Now Reading: Crypto, by Steven Levy

Just Finished: Magic Kingdom For Sale– Sold!, by Terry Brooks.

Written in 1986, this book seemed to me to typify a specific subgenre of Fantasy that seemed to be popular at the time: a subset of High Fantasy that included a character that managed to travel to or from the modern world. A well-known example of this subgenre is the Xanth series, with which this book (coincidentally?) happens to share a publisher and cover artist. Other works which could be considered part of this subgenre are C.S. Lewis’ Narnia, L. Frank Baum’s Oz, and even Twain’s Connecticut Yankee in King Arthur’s Court. Of course, there’s always that one guy who just has to ruin everything for everybody else, and so this subgenre reached its nadir with the 1989 release of Lords of Magick, widely regarded by those who have been made to watch it as the worst movie ever.

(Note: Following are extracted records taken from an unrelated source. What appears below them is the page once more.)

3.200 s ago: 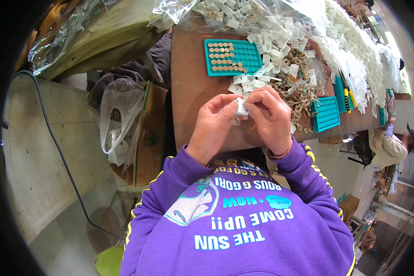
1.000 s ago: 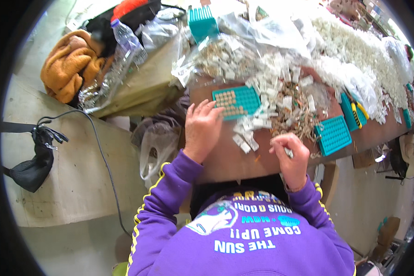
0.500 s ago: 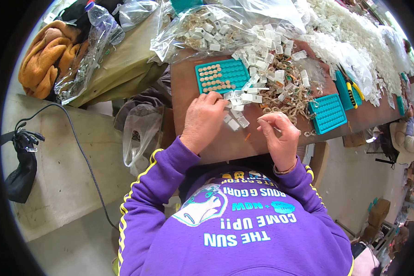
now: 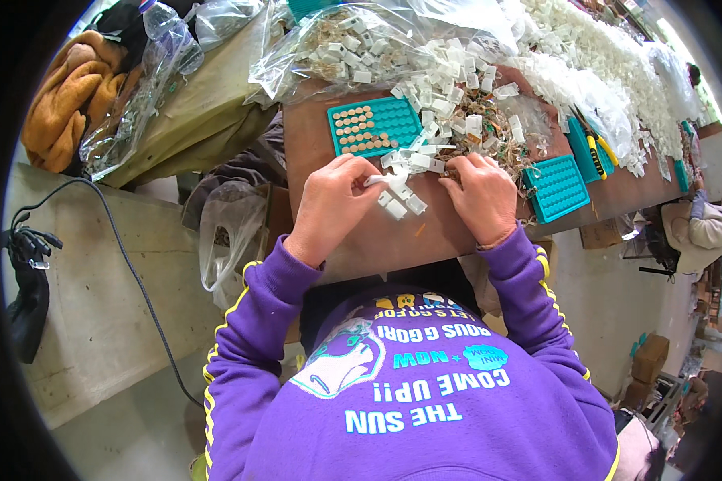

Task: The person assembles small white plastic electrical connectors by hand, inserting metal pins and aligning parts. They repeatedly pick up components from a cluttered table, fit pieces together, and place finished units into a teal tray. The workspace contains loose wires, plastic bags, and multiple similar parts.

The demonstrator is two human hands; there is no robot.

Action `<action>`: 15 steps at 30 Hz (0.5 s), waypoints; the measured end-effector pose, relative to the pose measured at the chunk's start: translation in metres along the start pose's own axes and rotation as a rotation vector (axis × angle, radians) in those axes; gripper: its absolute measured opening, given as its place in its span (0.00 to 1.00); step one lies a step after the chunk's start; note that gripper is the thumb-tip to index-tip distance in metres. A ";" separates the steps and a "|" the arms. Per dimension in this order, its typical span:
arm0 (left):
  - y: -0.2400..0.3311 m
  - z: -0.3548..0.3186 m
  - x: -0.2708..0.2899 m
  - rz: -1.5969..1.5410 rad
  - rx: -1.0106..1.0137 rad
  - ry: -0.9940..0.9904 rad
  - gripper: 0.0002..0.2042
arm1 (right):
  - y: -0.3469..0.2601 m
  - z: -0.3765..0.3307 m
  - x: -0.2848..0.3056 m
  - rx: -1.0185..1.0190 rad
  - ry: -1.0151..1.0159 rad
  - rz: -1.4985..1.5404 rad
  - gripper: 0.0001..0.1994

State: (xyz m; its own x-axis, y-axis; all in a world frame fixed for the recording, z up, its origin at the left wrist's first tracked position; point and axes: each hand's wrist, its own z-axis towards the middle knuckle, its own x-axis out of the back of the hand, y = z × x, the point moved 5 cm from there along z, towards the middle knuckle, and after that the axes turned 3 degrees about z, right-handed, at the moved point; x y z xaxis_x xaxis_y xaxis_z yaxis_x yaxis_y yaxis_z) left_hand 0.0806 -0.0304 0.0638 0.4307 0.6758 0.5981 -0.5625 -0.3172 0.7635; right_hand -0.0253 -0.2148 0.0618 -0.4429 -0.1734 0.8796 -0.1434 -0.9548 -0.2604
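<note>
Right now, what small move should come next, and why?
Probably bring the right hand toward the white piece: the left hand pinches it, while the right sits apart from it, at the edge of the pile.

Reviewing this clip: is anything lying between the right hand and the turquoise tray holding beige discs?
Yes. Loose white pieces lie on the table between the right hand and the turquoise tray, clustered by the tray's near right corner.

A small white piece [image 4: 375, 181], its exact shape unclear, is pinched by the left hand [image 4: 332, 200]. Small, whitish rectangular boxes [image 4: 415, 204] lie jumbled on the tabletop [image 4: 365, 250], some beside the right hand [image 4: 484, 196].
</note>
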 end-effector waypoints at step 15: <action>-0.001 -0.047 -0.034 -1.891 0.540 -0.062 0.12 | 0.013 -0.004 -0.013 -0.686 -0.340 1.950 0.10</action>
State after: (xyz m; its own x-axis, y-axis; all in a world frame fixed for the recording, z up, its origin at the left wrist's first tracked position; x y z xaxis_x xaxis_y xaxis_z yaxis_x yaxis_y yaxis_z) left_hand 0.0333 -0.0219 0.0310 0.1465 0.3186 -0.9365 0.8017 0.5164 0.3011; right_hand -0.0249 -0.2237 0.0456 -0.2570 -0.7104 -0.6552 -0.0638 0.6889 -0.7220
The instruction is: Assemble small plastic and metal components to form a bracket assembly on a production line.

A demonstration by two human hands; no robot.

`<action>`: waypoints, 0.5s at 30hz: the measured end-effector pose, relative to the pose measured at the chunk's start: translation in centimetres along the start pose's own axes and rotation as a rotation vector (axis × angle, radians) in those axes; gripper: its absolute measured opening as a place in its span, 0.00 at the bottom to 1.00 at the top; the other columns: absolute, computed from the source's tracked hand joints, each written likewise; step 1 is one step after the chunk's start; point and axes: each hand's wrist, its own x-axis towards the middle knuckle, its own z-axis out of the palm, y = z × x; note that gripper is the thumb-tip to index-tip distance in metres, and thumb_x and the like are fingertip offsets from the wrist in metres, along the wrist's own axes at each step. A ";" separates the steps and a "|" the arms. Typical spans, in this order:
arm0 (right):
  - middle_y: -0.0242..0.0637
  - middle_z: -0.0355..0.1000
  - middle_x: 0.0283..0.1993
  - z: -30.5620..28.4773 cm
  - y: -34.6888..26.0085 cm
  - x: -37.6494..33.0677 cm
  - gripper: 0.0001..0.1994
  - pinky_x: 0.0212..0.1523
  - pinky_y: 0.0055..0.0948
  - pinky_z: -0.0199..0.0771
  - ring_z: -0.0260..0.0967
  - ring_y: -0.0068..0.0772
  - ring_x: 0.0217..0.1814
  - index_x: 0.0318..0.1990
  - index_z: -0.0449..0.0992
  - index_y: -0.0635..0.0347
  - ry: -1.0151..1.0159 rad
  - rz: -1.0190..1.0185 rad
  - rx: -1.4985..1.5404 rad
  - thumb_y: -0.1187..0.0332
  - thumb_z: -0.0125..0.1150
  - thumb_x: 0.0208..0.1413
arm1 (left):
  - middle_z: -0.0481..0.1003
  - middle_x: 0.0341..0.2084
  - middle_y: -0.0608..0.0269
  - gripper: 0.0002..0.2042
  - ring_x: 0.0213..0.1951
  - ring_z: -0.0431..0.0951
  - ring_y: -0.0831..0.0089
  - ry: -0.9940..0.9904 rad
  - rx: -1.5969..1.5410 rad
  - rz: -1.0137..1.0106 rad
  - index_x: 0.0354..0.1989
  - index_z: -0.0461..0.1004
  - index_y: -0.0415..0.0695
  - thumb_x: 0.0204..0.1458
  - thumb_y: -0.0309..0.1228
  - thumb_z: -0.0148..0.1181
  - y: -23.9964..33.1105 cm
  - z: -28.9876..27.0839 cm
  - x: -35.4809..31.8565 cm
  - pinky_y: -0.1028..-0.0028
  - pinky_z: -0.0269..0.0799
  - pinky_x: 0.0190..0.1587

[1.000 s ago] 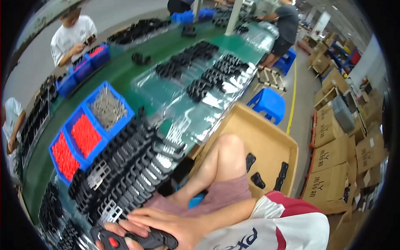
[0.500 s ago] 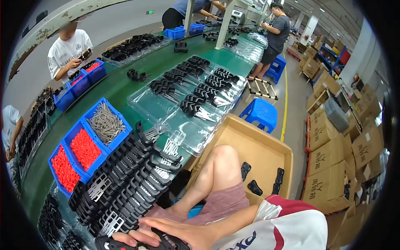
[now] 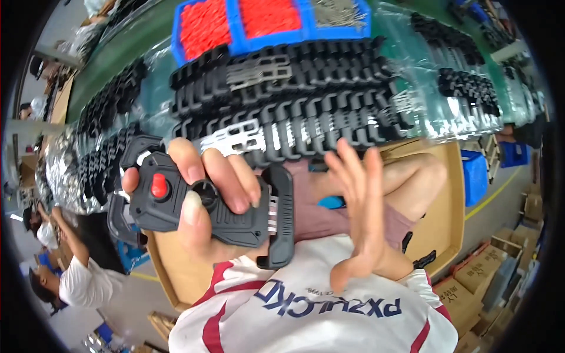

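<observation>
My left hand (image 3: 215, 188) is closed around a black plastic clamp holder (image 3: 238, 226), raised in front of my shirt. A red button (image 3: 159, 186) and a round dark knob show on the holder's face, with jaw pieces at both ends and metal strips at the right end. My fingers cover part of its body. My right hand (image 3: 365, 217) is apart from it, fingers spread and nothing in them. Beyond the hands lie rows of black bracket parts (image 3: 312, 129), with silver metal plates (image 3: 235, 136) resting on top.
Blue bins (image 3: 234, 44) of red parts (image 3: 268, 17) and grey screws (image 3: 338, 13) stand behind the rows. A cardboard tray (image 3: 450, 206) surrounds my legs, with black parts (image 3: 425, 259) at its right. A blue stool (image 3: 472, 176) stands right; a person (image 3: 88, 276) is at left.
The view has swung down and left, bringing the holder fully into sight. My right hand, earlier over the holder, is now away from it with fingers spread.
</observation>
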 end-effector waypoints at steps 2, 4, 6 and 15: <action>0.56 0.42 0.70 -0.1 -0.8 2.5 0.69 0.67 0.42 0.46 0.45 0.49 0.70 0.68 0.37 0.72 -0.040 -0.071 0.040 0.45 0.80 0.25 | 0.62 0.37 0.55 0.25 0.20 0.67 0.72 -0.058 0.040 0.145 0.60 0.58 0.59 0.52 0.25 0.47 -0.1 0.4 0.4 0.72 0.65 0.20; 0.58 0.42 0.70 0.5 -1.4 3.1 0.70 0.67 0.43 0.46 0.47 0.49 0.68 0.69 0.35 0.70 -0.092 -0.073 0.009 0.45 0.80 0.25 | 0.61 0.35 0.54 0.24 0.20 0.66 0.73 -0.098 0.043 0.200 0.60 0.59 0.54 0.52 0.27 0.47 -0.1 0.5 0.5 0.74 0.63 0.17; 0.60 0.43 0.69 1.7 -1.5 3.5 0.72 0.65 0.44 0.49 0.53 0.49 0.65 0.70 0.31 0.65 -0.129 -0.031 -0.031 0.45 0.81 0.24 | 0.61 0.36 0.54 0.24 0.20 0.66 0.73 -0.121 0.057 0.170 0.60 0.58 0.55 0.53 0.27 0.47 -0.2 0.5 0.5 0.74 0.64 0.18; 0.56 0.53 0.63 2.1 0.3 3.7 0.50 0.59 0.42 0.61 0.57 0.51 0.60 0.65 0.47 0.74 -0.095 0.018 0.086 0.58 0.69 0.38 | 0.62 0.38 0.55 0.24 0.21 0.67 0.72 -0.049 0.161 0.253 0.60 0.58 0.56 0.53 0.27 0.46 -0.5 0.2 -0.8 0.75 0.65 0.20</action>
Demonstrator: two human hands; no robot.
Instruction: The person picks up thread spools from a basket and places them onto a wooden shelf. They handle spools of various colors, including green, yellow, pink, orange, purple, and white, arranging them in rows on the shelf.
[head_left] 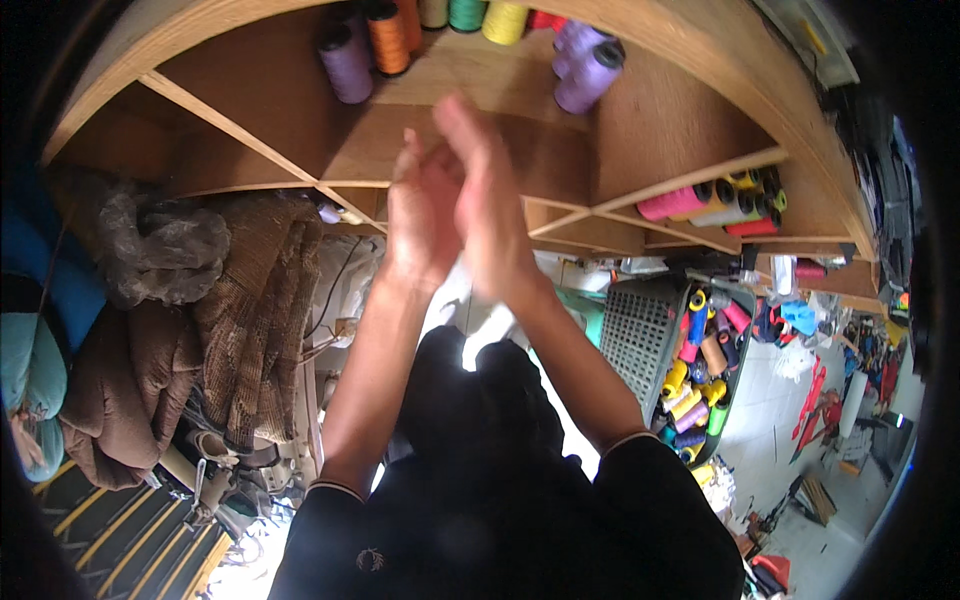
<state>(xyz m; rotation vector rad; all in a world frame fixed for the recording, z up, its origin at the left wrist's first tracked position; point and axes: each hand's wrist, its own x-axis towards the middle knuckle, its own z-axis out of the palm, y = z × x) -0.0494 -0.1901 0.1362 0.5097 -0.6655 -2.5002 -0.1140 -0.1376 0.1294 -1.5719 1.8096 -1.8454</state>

But, back to the book. In reading it, elements of the story and setting seemed oddly familiar. In fact, it sounds almost as though it might have been a large inspiration for the 1990 Ravenloft Campaign Setting. Just find and replace each with its opposite: An ordinary man evil being is selected by a mysterious individual the Dark Powers to become king Dark Lord of a wondrous, magical Gothic, horror-filled realm that exists outside the boundaries of any known world, bounded by a misty void filled with mysterious and inscrutable fairies horrors.

In my opinion, this book was really a bit better than quite a few of the Xanth novels, though the protagonist did spend quite a bit of time just agonizing over his personal predicament, but of course overcame his doubts and fears in the end to become the king.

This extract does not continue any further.